My wife died, and my ex-MIL has been controlling my daughter ever since.

My ex-MIL has been manipulating my daughter since my wife died. A man sought guidance on social media after learning upsetting details regarding his ex-MIL’s connection with his own daughter. The dad, who lost his wife years ago, expressed concern about how his ex-MIL appears to be manipulating his kid and changing her image of her own family.He wrote:

«My first wife, the mother of my daughter (now nine), died during childbirth. Naturally, I was distraught, as was my ex-MIL, “Gill” (a fictitious name). My late wife was an only child, so Gill began to see my daughter as her substitute. I was never comfortable with this, but I understand that everyone grieves differently, so I didn’t say anything.

However, I stopped any boundary trampling. For example, while introducing my daughter to new people, Gill would always say, ‘This is my baby’ or ‘Meet my daughter’, and she set up a nursery in her own home for when my daughter moved in with her. She even tried to persuade the nurses at the hospital to let my daughter accompany her home after she was discharged. It took over two hours to prove that she was my daughter and would accompany me home.

For the first two years of my daughter’s existence, I focused solely on her and avoided dating. When she was three, I met my second wife, who adores my daughter as if she were her own. When my daughter was six, we sat her down and explained that her original mother was in heaven and that my wife was her stepmother. Gill despises my wife and is outraged that my daughter has a mother figure in her life.

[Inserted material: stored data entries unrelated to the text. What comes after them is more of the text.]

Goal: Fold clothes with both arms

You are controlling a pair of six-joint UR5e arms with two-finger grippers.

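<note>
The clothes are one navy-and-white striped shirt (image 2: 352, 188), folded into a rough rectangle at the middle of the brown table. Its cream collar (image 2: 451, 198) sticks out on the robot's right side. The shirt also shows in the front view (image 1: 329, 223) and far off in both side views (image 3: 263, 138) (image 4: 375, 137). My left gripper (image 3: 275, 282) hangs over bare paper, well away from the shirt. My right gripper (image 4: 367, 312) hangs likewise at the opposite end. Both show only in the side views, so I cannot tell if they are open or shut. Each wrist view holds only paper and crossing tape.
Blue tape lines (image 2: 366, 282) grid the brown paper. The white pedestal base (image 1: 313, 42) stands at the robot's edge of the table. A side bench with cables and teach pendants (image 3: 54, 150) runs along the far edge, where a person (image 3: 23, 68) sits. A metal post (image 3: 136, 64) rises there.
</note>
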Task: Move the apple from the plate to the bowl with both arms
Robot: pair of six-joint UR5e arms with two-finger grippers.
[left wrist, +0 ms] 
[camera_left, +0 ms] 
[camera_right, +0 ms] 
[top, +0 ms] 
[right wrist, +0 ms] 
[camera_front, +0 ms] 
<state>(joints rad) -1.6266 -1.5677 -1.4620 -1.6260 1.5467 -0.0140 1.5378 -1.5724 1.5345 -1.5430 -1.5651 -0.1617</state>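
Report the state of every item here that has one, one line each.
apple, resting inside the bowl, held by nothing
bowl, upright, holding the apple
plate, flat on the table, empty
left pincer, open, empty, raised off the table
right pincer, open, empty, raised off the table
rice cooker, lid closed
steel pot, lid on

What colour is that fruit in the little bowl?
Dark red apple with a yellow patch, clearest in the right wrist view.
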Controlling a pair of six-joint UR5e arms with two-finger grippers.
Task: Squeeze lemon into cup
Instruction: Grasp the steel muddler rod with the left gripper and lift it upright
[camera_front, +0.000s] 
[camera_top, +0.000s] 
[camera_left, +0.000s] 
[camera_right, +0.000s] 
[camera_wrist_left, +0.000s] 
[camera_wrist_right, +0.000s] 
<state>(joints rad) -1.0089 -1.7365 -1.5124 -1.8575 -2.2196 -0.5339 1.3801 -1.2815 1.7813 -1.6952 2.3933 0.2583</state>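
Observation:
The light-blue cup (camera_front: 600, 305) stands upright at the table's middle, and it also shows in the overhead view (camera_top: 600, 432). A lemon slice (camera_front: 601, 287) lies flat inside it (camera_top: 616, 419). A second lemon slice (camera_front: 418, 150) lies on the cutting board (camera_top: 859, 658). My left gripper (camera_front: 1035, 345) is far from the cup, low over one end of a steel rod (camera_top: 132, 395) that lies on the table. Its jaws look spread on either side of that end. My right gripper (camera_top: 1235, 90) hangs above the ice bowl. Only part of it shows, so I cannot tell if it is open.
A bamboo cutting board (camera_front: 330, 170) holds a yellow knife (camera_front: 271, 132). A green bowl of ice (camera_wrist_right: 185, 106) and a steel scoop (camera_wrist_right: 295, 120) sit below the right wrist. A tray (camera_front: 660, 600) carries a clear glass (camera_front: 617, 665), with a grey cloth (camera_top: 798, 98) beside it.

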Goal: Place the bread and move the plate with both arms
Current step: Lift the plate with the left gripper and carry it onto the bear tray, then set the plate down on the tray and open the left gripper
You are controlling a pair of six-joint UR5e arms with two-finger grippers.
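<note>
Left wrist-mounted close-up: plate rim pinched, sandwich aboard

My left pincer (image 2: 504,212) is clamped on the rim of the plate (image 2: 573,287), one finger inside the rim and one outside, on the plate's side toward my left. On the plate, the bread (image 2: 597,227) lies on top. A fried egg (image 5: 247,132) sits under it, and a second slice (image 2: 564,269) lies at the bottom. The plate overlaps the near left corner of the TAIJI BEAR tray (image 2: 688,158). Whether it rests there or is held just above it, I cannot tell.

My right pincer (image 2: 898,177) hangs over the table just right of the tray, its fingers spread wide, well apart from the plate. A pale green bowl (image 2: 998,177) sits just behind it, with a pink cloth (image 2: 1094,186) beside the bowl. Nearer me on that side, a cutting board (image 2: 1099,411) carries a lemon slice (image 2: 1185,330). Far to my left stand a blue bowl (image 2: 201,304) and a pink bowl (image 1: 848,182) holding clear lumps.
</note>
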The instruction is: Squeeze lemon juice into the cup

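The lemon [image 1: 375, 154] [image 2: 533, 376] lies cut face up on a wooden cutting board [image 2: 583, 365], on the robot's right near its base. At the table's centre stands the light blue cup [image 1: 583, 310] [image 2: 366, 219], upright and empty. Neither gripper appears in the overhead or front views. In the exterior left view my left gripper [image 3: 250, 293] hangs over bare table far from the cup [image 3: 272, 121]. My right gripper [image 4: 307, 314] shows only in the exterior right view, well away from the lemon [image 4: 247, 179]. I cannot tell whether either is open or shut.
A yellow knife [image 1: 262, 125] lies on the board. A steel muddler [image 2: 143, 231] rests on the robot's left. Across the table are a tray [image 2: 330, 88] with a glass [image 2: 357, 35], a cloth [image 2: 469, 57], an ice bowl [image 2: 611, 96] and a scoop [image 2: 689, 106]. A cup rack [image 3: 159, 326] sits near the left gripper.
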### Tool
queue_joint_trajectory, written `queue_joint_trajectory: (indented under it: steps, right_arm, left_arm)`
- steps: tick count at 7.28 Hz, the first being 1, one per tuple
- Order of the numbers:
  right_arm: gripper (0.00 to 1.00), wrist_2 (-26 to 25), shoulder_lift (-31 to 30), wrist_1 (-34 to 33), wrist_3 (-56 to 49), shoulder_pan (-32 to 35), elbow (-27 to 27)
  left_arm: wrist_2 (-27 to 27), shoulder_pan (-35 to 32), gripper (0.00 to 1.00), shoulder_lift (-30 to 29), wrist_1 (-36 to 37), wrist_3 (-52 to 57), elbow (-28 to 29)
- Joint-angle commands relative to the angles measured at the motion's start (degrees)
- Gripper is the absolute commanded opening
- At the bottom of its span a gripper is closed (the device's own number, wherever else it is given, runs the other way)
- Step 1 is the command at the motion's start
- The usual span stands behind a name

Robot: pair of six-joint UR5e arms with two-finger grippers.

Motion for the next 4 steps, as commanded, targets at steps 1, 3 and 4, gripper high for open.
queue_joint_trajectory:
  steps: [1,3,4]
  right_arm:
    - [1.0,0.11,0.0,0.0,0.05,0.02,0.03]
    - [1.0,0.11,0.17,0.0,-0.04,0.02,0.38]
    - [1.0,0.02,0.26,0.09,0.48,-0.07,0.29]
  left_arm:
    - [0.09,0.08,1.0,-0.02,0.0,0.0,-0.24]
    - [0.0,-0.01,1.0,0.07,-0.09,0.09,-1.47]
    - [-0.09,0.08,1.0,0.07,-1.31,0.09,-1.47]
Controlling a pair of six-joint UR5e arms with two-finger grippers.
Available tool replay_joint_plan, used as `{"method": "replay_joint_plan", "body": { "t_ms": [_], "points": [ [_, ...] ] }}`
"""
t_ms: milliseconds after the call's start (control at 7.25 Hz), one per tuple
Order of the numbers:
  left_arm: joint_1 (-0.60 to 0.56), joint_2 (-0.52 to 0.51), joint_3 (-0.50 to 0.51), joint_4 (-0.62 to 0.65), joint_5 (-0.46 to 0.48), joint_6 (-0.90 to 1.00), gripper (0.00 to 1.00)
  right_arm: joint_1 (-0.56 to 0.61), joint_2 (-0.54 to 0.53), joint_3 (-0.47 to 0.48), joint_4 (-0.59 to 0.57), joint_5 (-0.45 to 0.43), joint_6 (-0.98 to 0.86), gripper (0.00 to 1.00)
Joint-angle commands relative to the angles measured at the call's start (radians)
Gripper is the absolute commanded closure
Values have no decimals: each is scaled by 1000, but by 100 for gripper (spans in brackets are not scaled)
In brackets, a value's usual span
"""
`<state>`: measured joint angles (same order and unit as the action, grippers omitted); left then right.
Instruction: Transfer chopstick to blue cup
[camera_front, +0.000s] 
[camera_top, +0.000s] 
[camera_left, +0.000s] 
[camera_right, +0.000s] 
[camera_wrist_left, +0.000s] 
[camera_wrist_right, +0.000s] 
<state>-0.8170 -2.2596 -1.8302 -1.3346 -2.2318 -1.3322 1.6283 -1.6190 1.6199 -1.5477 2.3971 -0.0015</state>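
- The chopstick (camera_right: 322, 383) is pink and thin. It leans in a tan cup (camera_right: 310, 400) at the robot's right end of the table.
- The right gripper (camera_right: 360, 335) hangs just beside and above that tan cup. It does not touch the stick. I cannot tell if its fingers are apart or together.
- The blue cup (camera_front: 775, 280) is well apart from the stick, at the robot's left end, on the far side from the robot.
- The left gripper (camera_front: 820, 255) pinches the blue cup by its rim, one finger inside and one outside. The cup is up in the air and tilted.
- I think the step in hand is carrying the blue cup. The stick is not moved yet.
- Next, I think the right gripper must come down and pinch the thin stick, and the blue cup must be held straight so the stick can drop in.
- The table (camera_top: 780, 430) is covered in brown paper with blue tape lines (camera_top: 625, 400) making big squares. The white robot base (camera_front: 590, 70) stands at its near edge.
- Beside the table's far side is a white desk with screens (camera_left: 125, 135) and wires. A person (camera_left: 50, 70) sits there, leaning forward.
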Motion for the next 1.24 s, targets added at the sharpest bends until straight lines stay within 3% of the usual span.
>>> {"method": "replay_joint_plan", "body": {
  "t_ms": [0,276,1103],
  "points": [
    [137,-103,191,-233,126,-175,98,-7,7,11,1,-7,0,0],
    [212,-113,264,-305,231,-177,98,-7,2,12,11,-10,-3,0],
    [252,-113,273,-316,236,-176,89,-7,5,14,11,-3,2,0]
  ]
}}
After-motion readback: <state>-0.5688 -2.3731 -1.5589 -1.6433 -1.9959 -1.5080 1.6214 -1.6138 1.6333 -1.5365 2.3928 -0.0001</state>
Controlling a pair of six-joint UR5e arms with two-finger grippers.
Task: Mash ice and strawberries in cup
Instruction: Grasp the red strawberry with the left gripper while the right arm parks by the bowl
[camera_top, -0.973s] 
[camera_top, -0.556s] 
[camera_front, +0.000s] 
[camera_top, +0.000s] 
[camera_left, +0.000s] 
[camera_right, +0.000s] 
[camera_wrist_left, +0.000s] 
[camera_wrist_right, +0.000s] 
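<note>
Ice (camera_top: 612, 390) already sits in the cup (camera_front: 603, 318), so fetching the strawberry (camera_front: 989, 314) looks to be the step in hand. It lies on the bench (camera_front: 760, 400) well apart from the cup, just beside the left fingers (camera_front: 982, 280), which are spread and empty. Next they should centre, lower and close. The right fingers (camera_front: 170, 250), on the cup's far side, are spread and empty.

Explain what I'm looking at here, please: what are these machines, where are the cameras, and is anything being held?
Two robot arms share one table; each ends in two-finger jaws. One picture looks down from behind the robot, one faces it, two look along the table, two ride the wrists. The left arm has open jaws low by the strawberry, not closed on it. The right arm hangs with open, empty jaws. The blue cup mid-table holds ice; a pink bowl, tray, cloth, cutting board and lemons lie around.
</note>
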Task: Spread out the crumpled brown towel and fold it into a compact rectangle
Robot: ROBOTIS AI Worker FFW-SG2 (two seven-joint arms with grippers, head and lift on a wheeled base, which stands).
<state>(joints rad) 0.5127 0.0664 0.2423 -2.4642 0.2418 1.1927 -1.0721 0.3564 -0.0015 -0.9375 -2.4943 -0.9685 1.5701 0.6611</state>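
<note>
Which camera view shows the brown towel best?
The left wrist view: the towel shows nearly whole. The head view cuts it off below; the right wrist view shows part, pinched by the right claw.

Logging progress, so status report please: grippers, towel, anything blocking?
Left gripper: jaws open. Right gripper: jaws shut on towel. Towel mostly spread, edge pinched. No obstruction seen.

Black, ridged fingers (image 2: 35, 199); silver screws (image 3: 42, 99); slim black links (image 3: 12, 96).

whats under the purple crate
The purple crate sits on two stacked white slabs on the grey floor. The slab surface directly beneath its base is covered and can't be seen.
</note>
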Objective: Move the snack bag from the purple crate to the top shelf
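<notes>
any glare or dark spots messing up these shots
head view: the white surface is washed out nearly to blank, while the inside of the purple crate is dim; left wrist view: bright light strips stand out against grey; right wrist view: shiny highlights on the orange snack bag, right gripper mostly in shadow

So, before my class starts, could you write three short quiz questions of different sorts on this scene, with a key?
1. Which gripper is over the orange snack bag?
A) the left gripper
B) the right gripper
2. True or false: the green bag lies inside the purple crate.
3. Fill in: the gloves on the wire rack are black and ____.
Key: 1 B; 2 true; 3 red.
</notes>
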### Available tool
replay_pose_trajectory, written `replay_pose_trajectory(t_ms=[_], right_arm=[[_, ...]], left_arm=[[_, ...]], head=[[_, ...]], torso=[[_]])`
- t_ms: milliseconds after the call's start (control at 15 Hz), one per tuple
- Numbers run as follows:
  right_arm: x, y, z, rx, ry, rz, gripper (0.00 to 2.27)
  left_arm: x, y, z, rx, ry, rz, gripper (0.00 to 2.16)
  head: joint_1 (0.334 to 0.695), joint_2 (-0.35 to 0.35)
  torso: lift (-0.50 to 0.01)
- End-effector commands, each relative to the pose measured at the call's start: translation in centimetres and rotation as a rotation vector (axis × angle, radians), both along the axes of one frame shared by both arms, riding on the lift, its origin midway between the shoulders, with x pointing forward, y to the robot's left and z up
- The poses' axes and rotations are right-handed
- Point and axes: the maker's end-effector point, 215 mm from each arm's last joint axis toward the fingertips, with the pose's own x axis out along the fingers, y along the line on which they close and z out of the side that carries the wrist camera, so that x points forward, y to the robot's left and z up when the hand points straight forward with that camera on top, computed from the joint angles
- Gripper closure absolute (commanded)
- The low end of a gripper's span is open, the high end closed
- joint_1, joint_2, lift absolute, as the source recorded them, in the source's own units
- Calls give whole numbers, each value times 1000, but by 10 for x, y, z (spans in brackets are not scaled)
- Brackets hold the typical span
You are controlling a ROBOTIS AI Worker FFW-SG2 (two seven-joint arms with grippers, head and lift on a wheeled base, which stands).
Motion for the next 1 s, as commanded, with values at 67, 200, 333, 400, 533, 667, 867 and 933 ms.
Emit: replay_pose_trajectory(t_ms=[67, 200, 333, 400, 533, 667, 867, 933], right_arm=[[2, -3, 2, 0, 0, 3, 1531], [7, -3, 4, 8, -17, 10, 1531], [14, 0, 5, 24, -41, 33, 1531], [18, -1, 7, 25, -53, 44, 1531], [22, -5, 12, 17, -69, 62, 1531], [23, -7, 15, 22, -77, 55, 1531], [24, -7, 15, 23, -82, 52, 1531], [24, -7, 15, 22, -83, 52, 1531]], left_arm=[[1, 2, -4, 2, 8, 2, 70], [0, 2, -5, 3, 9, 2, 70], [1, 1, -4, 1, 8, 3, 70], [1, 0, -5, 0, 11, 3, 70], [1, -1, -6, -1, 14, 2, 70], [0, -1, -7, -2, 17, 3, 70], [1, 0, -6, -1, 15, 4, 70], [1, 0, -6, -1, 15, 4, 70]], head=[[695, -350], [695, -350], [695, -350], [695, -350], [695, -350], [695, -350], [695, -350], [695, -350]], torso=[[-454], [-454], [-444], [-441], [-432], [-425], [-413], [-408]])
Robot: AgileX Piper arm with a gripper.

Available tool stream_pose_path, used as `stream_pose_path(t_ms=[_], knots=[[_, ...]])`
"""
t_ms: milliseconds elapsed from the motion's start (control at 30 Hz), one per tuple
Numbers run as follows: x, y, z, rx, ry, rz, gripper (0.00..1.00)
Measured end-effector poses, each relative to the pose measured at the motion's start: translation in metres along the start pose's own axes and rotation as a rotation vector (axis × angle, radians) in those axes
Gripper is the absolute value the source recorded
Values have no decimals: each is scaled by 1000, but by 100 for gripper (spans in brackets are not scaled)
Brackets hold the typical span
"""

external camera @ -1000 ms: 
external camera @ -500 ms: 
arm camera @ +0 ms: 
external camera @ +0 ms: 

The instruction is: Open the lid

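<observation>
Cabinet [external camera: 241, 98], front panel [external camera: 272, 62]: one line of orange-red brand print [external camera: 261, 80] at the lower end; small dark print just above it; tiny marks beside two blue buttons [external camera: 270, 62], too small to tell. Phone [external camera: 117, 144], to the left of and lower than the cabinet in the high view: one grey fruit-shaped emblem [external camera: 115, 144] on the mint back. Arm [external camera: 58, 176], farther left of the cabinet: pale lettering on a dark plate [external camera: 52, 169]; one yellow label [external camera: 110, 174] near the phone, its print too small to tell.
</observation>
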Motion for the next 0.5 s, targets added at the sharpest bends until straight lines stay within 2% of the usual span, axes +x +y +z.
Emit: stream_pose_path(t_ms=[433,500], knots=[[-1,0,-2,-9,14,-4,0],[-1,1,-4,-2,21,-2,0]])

«My wife and I are now married, she is expecting our son, and we are in the midst of moving to another state. My company offered me a transfer with a wage increase, and there are better school/daycare options for my daughter and infant. Gill has known since we began looking at houses and has done practically everything possible to prevent it from happening.

She reported us to Child Protective Services, stating we are ignoring my daughter over our unborn son and are unfit to care for her. She is well aware that if my kid is taken away, she will most likely be granted custody. Fortunately, neither our current state nor the one we’re relocating to recognize grandparents’ rights. However, Gill is convinced that we are doing this to spite her.

I finally grew weary of her pranks and informed her that my daughter is my child, and I get to decide what’s best for her. Despite my dislike for Gill, I never kept my kid away from her. She pays frequent visits to Gill and stays there overnight. However, following her last visit, I’m hesitant to take my daughter there unaccompanied. My daughter was unusually quiet as we drove home. After some prodding, she inquired if we were going to abandon her once the kid was born.

Of course, I responded no and inquired as to why she thought so. She informed me that Gill has been telling her that we will not care about her and that only Gill will adore her. My daughter also told me that over the past year or so, Gill has been having her phone her mother, but she was warned not to tell me or my wife about it. She has also been.

People in the comments empathized with this father’s pain and confusion, and offered him advise on what had been going on in his life.She wants your child to be her do-over daughter. She’s deliberately brainwashing your small girl. Stop underreacting. This has been going on for years, and you, my friend, are completely unaware of it. Stop giving her the opportunity to ruin your family.

Get your child into therapy as soon as possible, and block Gill from everything. It is your primary responsibility as her parent to protect her from the toxicity of people.  Please do not allow her to spend the night there again. Shame on her grandmother! I understand the loss of a child (my 36-year-old son died a little more than three years ago), so I get it. But she doesn’t respect you or your new wife at all.

She should be pleased that you have found someone to love and who is kind to your daughter. This is exactly what I have right now. My daughter-in-law is now married to a man who would make an excellent father for my grandchildren if their father is unable to be present. If anything, have a supervised visit before you depart for another state, but make sure you are present the entire time (not your wife alone, since MIL will try to walk all over her). I hope everything turns out great for you and your family.